▶ [How to complete this task]: In the material below, identify each line bearing the word "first". Reproduce those lines.

▶ [Input data]:
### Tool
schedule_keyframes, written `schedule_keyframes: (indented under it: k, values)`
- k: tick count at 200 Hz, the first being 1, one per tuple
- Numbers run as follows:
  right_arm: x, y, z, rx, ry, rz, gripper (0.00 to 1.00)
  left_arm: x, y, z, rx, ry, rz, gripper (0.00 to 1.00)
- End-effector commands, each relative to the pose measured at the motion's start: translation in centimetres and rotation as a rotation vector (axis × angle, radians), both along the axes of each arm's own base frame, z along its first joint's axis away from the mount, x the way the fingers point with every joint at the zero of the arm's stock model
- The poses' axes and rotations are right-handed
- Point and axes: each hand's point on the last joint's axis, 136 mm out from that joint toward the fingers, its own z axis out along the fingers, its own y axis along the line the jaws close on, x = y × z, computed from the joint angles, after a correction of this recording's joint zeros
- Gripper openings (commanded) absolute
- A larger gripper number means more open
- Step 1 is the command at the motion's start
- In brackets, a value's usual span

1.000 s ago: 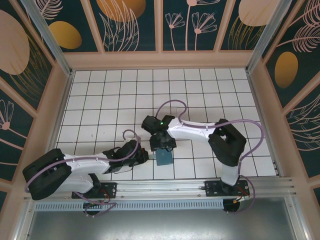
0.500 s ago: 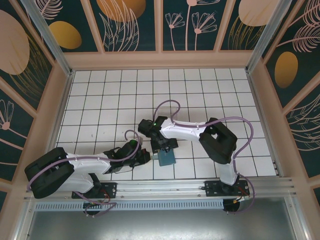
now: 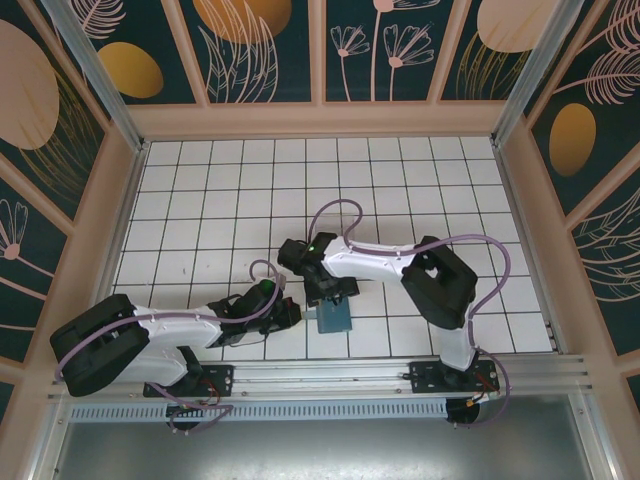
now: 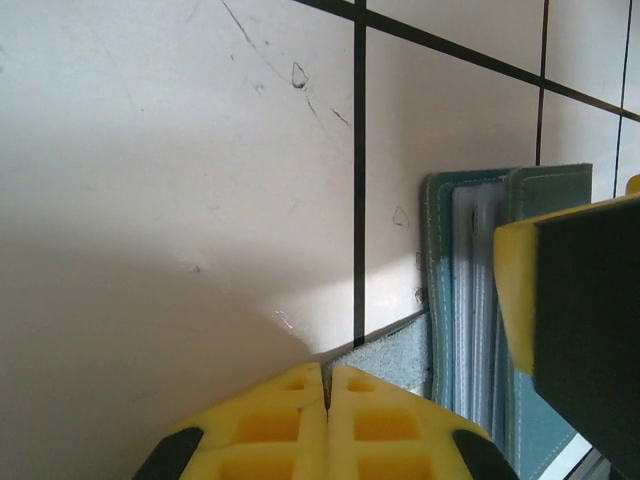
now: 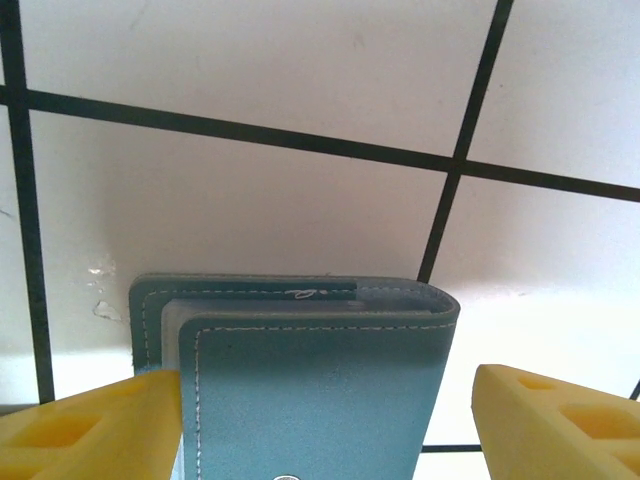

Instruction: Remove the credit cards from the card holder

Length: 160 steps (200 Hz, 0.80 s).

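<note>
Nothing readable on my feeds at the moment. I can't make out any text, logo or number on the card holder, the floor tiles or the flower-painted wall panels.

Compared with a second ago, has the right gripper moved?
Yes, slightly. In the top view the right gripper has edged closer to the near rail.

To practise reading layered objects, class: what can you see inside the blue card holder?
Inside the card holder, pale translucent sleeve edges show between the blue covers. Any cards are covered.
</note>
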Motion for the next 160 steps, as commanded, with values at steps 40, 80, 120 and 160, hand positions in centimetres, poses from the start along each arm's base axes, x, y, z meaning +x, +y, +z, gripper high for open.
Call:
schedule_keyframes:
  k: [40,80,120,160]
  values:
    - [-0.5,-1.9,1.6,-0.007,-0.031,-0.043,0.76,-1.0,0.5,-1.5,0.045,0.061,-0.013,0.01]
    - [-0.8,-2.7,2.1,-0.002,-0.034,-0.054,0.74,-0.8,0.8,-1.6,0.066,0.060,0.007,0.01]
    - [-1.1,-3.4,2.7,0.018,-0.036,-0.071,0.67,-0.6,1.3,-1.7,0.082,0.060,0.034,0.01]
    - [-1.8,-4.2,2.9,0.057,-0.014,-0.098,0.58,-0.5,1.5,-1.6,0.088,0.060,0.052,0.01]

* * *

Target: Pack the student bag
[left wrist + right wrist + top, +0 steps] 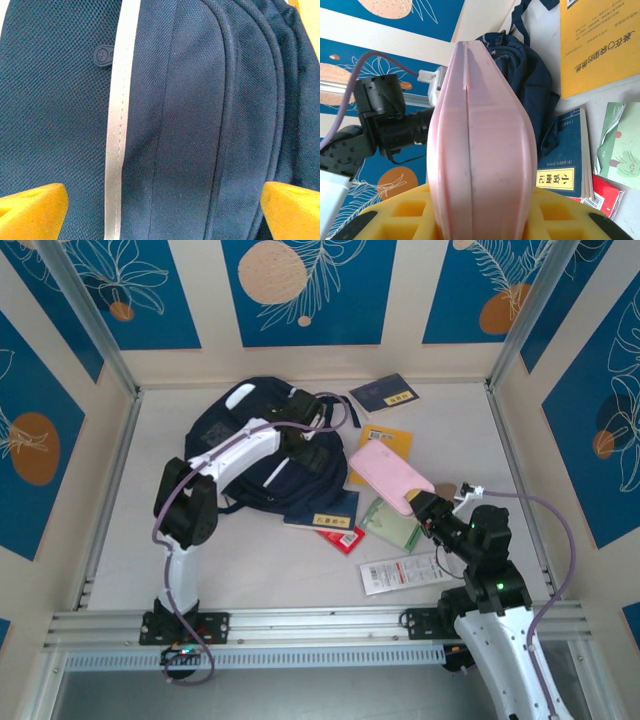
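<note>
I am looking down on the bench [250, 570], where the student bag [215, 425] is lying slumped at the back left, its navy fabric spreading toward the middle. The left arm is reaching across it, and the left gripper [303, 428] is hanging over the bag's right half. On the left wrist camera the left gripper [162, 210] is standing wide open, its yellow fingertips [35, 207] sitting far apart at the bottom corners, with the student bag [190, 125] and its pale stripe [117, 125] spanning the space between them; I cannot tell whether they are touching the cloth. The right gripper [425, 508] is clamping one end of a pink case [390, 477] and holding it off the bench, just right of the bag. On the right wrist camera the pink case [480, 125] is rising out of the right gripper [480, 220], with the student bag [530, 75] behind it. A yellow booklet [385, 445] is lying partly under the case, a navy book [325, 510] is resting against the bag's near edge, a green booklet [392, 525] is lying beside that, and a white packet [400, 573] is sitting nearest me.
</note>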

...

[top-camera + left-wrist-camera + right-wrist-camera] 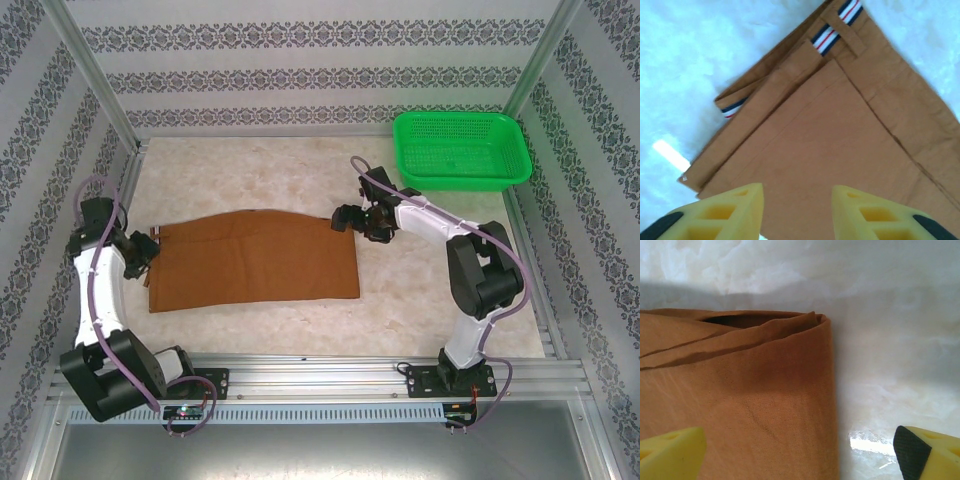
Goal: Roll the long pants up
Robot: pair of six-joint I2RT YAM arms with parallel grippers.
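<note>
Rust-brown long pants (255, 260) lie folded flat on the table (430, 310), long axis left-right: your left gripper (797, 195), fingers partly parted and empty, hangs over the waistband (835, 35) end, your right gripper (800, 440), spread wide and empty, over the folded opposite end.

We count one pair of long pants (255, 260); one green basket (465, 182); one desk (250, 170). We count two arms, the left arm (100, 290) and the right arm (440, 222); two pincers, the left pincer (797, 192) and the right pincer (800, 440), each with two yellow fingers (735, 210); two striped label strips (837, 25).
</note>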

▶ [Problem solution]:
- k: tick count at 200 Hz, the first being 1, one per tuple
- End-effector commands, each relative to the pose measured at the motion's start: translation in centimetres and rotation as a rotation vector (axis × angle, radians), both along the axes of each arm's own base frame, z along its first joint's axis away from the mount, x the way the fingers point with every joint at the zero of the arm's stock model

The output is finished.